__EXERCISE PROMPT__
Beginning at the line containing "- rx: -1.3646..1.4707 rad" in the material below and ending at the line containing "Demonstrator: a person", return each line exactly and add nothing.

**** DATASET CONTENT ****

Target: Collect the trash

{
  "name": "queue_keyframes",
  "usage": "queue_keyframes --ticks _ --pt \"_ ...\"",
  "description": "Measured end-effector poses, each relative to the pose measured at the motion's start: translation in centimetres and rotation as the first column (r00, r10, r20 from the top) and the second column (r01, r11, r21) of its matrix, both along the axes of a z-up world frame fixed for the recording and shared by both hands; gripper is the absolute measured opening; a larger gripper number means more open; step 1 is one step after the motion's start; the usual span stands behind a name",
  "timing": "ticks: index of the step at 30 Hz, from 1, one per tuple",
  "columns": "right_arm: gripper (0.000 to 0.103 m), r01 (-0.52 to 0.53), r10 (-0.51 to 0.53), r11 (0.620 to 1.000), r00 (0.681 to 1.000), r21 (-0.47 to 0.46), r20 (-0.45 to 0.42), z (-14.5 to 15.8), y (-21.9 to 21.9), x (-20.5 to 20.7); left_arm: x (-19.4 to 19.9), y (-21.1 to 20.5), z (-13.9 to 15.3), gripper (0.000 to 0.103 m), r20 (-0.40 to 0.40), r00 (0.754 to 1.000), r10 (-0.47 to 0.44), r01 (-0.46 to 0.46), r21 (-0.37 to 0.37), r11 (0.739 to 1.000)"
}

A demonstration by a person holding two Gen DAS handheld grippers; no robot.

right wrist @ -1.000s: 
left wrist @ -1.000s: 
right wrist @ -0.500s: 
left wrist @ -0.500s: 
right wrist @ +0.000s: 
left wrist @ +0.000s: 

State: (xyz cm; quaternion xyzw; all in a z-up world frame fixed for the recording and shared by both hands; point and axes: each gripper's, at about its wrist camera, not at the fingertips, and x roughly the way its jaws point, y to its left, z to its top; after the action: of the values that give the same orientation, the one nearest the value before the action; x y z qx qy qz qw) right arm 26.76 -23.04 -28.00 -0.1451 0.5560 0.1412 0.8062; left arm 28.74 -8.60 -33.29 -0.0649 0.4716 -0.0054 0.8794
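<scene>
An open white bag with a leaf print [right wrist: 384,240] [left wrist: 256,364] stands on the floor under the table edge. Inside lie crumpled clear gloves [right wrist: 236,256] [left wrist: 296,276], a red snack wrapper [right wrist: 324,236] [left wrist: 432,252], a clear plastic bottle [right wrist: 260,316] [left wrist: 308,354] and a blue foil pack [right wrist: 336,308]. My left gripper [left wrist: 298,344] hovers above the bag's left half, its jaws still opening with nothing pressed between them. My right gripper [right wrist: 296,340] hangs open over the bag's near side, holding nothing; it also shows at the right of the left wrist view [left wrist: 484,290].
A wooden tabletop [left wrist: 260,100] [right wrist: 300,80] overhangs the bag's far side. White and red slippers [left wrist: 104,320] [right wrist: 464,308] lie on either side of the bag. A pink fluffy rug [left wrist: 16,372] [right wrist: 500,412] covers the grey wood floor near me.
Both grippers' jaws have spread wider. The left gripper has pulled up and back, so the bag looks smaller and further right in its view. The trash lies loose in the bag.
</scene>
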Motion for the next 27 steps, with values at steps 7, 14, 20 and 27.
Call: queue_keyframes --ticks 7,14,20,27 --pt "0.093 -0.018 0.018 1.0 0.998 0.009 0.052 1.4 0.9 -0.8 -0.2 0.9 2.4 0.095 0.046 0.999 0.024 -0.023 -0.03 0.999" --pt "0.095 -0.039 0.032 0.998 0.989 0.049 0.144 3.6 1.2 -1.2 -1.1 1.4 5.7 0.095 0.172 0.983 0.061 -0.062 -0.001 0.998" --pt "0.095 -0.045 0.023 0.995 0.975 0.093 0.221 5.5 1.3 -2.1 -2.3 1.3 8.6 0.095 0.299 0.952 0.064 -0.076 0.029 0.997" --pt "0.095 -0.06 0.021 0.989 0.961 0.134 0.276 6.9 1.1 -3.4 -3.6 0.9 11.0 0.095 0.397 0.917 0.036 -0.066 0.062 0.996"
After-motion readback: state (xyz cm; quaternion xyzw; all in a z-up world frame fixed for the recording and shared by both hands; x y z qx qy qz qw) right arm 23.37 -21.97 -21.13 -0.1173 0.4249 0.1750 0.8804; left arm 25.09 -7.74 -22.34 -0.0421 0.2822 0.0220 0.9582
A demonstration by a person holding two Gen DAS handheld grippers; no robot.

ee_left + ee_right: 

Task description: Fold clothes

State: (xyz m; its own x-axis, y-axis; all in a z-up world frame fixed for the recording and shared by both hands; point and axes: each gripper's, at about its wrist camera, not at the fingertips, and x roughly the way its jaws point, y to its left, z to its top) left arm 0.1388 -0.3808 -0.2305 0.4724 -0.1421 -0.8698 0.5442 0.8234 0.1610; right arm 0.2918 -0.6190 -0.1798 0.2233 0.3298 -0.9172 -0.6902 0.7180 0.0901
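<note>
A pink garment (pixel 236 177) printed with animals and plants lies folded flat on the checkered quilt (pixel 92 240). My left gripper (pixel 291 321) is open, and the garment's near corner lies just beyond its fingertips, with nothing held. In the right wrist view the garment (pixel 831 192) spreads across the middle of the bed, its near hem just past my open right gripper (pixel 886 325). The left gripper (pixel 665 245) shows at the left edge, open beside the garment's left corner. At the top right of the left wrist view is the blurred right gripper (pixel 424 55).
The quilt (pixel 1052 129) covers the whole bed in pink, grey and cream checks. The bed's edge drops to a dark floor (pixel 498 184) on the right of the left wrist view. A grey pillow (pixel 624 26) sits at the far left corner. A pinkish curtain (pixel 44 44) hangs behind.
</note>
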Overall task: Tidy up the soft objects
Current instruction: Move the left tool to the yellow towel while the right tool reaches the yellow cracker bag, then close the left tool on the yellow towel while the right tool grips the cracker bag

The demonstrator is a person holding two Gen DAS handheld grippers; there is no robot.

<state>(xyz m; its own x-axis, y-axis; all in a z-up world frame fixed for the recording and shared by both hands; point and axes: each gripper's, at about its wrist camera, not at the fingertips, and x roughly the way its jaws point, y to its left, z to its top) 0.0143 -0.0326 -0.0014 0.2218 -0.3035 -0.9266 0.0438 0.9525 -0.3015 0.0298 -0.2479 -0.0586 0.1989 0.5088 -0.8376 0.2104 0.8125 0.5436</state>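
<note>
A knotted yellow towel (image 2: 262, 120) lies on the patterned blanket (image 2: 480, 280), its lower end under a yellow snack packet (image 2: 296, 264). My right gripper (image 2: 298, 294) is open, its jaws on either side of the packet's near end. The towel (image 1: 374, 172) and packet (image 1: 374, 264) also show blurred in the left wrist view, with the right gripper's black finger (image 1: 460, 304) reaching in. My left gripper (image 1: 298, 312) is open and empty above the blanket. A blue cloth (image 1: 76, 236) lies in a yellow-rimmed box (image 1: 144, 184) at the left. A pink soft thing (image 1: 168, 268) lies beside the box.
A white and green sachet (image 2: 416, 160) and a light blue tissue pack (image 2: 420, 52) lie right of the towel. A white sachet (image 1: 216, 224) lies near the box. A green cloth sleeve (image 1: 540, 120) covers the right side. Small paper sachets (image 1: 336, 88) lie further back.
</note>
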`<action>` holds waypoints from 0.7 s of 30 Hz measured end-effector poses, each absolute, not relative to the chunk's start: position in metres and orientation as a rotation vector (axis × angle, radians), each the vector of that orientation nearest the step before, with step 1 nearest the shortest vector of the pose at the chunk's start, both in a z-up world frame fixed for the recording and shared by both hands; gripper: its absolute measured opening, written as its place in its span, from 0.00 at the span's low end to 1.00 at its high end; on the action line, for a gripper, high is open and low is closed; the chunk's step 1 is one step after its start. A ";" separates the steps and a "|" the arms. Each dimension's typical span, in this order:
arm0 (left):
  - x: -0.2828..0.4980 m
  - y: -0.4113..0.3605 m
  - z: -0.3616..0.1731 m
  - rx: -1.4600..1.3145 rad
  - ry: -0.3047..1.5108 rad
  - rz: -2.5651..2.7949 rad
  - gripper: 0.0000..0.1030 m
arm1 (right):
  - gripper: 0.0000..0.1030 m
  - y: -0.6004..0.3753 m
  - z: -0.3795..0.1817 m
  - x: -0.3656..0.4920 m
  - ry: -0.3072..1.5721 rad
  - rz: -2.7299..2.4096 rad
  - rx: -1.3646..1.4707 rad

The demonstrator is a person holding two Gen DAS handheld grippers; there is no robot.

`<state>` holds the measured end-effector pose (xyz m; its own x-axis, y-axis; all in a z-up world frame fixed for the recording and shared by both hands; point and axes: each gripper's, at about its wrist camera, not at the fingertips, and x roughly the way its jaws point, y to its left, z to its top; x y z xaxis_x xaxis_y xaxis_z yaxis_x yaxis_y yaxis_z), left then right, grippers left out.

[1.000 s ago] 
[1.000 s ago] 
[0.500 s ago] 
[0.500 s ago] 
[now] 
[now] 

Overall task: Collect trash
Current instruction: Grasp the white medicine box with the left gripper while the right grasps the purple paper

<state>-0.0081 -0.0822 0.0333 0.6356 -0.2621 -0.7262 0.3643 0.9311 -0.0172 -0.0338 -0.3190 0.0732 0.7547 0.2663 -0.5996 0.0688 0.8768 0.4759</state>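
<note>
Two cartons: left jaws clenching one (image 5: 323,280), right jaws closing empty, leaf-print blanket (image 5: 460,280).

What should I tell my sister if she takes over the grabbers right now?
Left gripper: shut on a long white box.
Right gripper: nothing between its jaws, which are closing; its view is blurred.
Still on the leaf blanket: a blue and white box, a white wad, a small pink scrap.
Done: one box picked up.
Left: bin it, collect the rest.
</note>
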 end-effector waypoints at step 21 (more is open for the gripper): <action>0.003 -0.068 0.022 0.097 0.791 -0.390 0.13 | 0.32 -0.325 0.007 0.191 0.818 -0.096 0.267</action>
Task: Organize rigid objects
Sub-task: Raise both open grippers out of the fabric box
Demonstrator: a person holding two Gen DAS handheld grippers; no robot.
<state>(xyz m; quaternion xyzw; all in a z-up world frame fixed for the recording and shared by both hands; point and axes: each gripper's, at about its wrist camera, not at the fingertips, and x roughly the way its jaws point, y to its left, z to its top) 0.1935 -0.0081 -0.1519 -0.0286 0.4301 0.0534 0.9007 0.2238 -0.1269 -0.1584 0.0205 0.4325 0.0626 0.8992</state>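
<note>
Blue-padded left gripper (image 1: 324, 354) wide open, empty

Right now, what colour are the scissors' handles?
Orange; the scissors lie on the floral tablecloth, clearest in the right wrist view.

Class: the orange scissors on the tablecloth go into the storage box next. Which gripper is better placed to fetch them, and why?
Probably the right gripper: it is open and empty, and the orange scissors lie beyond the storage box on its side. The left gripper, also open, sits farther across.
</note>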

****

__SOLUTION TO THE PROBLEM__
  - rx: -1.3646..1.4707 rad

The demonstrator is a person holding two Gen DAS handheld grippers; there is no robot.

`<state>` holds the measured end-effector pose (xyz m; its own x-axis, y-axis; all in a z-up world frame fixed for the recording and shared by both hands; point and axes: each gripper's, at about its wrist camera, not at the fingertips, and x roughly the way its jaws point, y to its left, z to its top; x y z xaxis_x xaxis_y xaxis_z yaxis_x yaxis_y yaxis_z), left then right, grippers left out.

[1.000 s ago] 
[1.000 s ago] 
[0.500 s ago] 
[0.500 s ago] 
[now] 
[now] 

Overall task: Collect trash
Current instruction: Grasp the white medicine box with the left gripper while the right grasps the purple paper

<state>-0.0081 -0.0822 0.0333 0.6356 -0.2621 -0.7262 0.3643 0.9311 -0.0172 -0.0338 -0.3190 0.0732 0.7547 0.2663 -0.5996 0.0688 0.8768 0.4759</state>
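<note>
Two cartons: left jaws clenching one (image 5: 323,280), right jaws closing empty, leaf-print blanket (image 5: 460,280).

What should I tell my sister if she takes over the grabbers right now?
Left gripper: shut on a long white box.
Right gripper: nothing between its jaws, which are closing; its view is blurred.
Still on the leaf blanket: a blue and white box, a white wad, a small pink scrap.
Done: one box picked up.
Left: bin it, collect the rest.
</note>
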 end-effector waypoints at step 21 (more is open for the gripper): <action>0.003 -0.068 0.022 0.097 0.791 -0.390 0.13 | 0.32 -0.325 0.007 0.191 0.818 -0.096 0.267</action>
Task: Organize rigid objects
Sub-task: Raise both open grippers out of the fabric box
Demonstrator: a person holding two Gen DAS handheld grippers; no robot.

The complete output has now been given.